* Directions *
Up to and including the line holding "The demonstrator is", write out the data exactly from its first line, but not the pictures.

* Data shown *
=== Section Start ===

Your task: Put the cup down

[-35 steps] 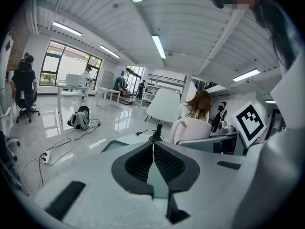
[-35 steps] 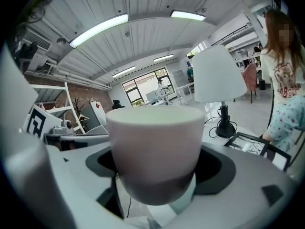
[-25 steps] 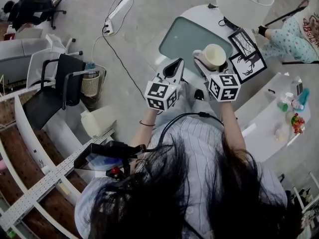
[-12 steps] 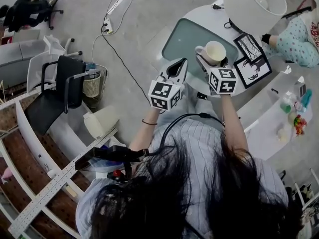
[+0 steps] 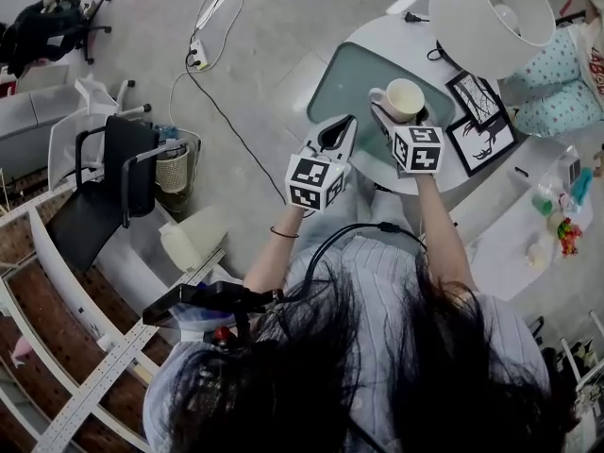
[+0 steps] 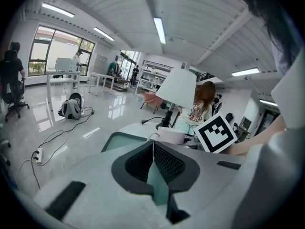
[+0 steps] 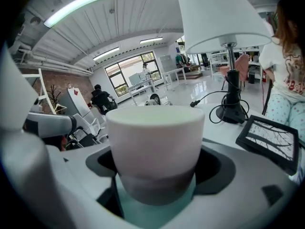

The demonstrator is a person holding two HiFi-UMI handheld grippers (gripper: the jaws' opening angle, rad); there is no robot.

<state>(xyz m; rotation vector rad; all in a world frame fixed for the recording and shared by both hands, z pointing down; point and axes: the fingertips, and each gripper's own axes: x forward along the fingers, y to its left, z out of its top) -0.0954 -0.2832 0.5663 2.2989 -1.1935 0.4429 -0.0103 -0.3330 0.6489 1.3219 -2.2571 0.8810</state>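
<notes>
A cream cup (image 5: 404, 99) with a handle sits between the jaws of my right gripper (image 5: 393, 119), which is shut on it. It is held upright over the near edge of the round white table (image 5: 377, 31) with a green glass top. In the right gripper view the cup (image 7: 155, 142) fills the middle, with the right gripper (image 7: 155, 190) closed on its lower body; whether its base touches the glass I cannot tell. My left gripper (image 5: 334, 132) is shut and empty, just left of the cup. In the left gripper view the left gripper (image 6: 153, 163) has its jaws pressed together, the cup (image 6: 170, 135) beyond.
A white lamp (image 5: 491, 17) and two black picture frames (image 5: 481, 130) stand on the table right of the cup. A seated person (image 5: 557, 74) is behind them. An office chair (image 5: 113, 173), a wastebasket (image 5: 172, 159) and a floor cable (image 5: 198, 55) lie to the left.
Both grippers have moved slightly forward toward the table with the cup still in the right one. The left gripper stays shut and empty.
</notes>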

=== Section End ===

* Answer for the task *
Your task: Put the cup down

[-35 steps] 
[-35 steps] 
[-25 steps] 
[-12 steps] 
[+0 steps] 
[+0 steps] 
[+0 steps] 

The demonstrator is a person holding two HiFi-UMI handheld grippers (gripper: the jaws' opening angle, rad); there is no robot.

Work on this exercise has concluded.